Regarding today’s unprecedented market conditions, on June 16th, Citigroup strategists led by Matt King in London wrote:  We blame the wave of central-bank liquidity, which has pushed up asset prices irrespective of fundamentals…This creates a vicious circle: ever-higher prices, ever-less trading and liquidity.

Not only has the Fed’s unprecedented and artificial insemination of liquidity distorted equities, bonds, too, are grossly at variance with traditional metrics.  On June 2nd, Bloomberg News reported: After unprecedented stimulus by the Fed and other central banks made many traditional models useless, investors and analysts alike are having to reshape their understanding of cheap and expensive as the global market for bonds balloons to $100 trillion.

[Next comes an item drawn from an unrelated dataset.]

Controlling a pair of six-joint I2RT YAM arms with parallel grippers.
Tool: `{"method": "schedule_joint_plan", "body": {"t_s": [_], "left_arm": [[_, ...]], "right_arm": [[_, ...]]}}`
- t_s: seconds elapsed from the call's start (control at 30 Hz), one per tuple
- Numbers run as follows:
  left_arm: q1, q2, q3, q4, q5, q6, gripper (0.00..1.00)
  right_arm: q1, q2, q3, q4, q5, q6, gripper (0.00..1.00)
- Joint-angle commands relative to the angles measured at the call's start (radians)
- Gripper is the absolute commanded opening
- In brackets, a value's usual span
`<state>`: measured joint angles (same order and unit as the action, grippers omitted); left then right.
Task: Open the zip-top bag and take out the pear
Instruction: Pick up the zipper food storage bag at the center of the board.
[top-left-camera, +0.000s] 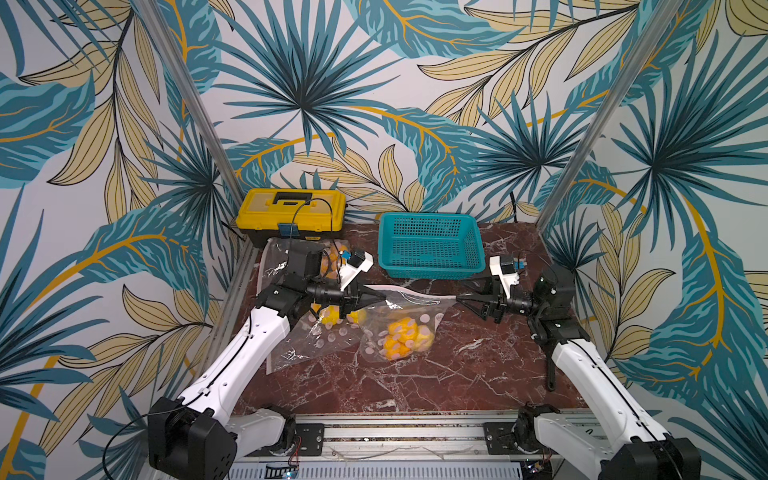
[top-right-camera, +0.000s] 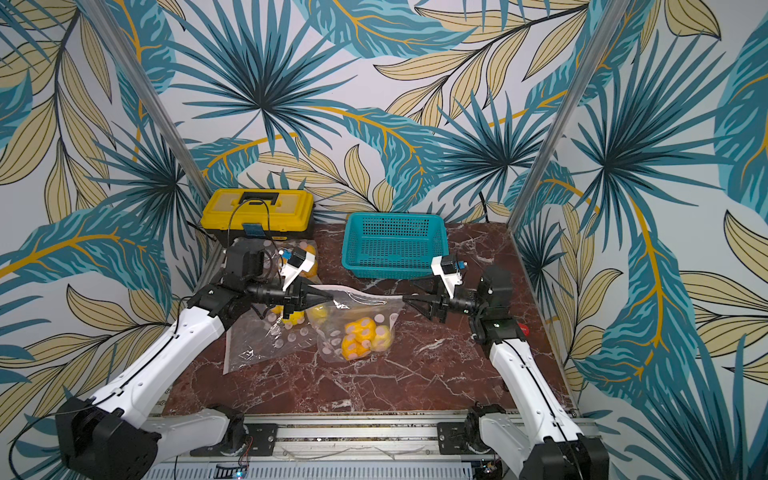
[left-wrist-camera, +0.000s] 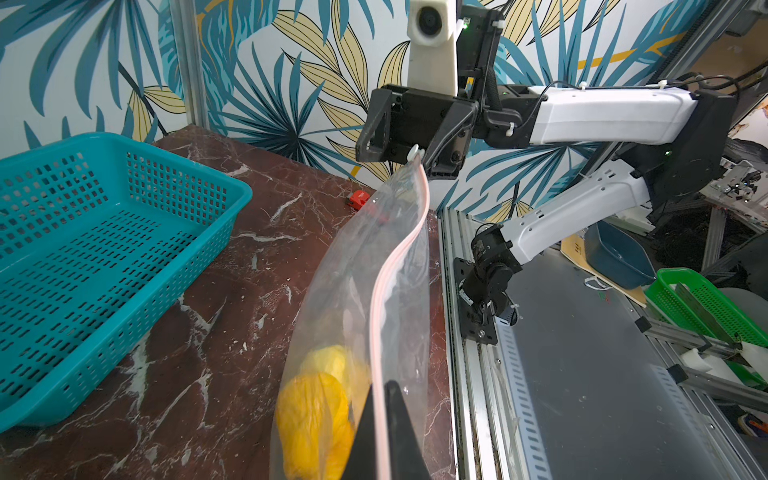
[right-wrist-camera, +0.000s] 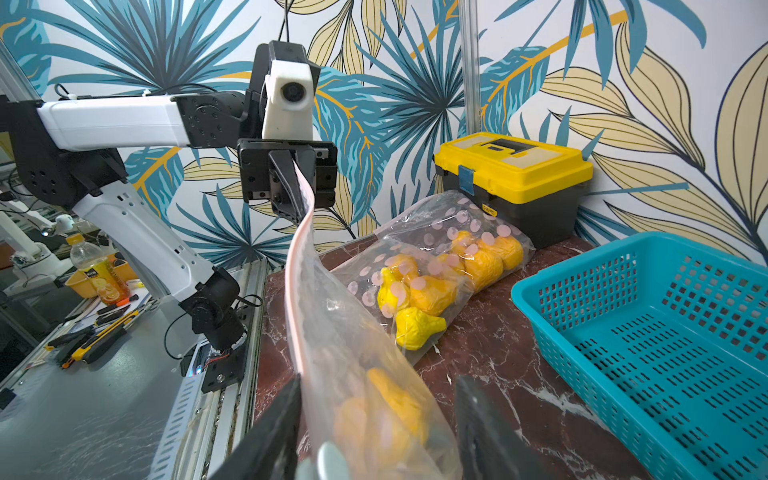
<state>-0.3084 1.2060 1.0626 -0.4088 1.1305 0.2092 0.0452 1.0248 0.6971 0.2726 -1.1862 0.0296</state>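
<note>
Clamping zip-top bag (top-left-camera: 415, 311) seal, left jaws tight; right jaws apart, astride it.

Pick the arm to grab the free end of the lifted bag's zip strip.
Right: the right end effector, open, straddles that end of the zip-top bag; the left end effector is shut on the opposite end, holding it up.

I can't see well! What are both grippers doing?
Left gripper: shut on the zip-top bag edge.
Right gripper: open, jaws either side of the bag.

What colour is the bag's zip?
The zip is pale pink, clearest in the left wrist view.
</note>
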Motion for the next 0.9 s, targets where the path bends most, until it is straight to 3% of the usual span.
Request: {"method": "schedule_joint_plan", "body": {"t_s": [0.0, 0.1, 0.43, 0.63, 0.7, 0.87], "left_arm": [[0.013, -0.01, -0.01, 0.004, 0.017, -0.004, 0.0], [0.016, -0.008, -0.009, 0.004, 0.014, -0.004, 0.0], [0.018, 0.0, -0.001, 0.004, 0.012, -0.023, 0.0], [0.017, -0.043, 0.025, 0.004, -0.089, -0.058, 0.21], [0.018, -0.065, 0.043, 0.004, -0.13, -0.07, 0.37], [0.017, -0.1, 0.108, 0.006, -0.189, -0.085, 0.64]], "right_arm": [[0.0, 0.013, -0.055, 0.206, -0.02, 0.116, 0.58], [0.001, 0.022, -0.075, 0.272, -0.016, 0.155, 0.55], [0.005, -0.005, -0.008, 0.19, 0.043, 0.149, 0.18], [0.018, -0.019, 0.093, 0.035, 0.082, 0.126, 0.03], [0.022, -0.023, 0.126, -0.037, 0.099, 0.105, 0.0], [0.044, -0.016, 0.214, -0.201, 0.119, 0.049, 0.0]]}}
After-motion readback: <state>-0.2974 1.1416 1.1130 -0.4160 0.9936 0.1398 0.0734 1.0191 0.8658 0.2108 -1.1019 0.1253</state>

On June 18th, Mohamed El-Erian, chief economic advisor to Allianz and former co-CEO of PIMCO, the world’s largest bond fund, warned investors of dangers regarding continued central bank support of markets. El-Erian advised:  …rather than continuously increasing exposure to ever-rising markets, it is time for highly exposed investors to gradually take some chips off the table.

Instead of betting vast sums on an uncertain future in uncertain markets, smart money institutional investors are now, as El-Erian advised, taking some chips off the table. The dumb money, i.e. private/retail investors, however, are still, literally, buying the bull.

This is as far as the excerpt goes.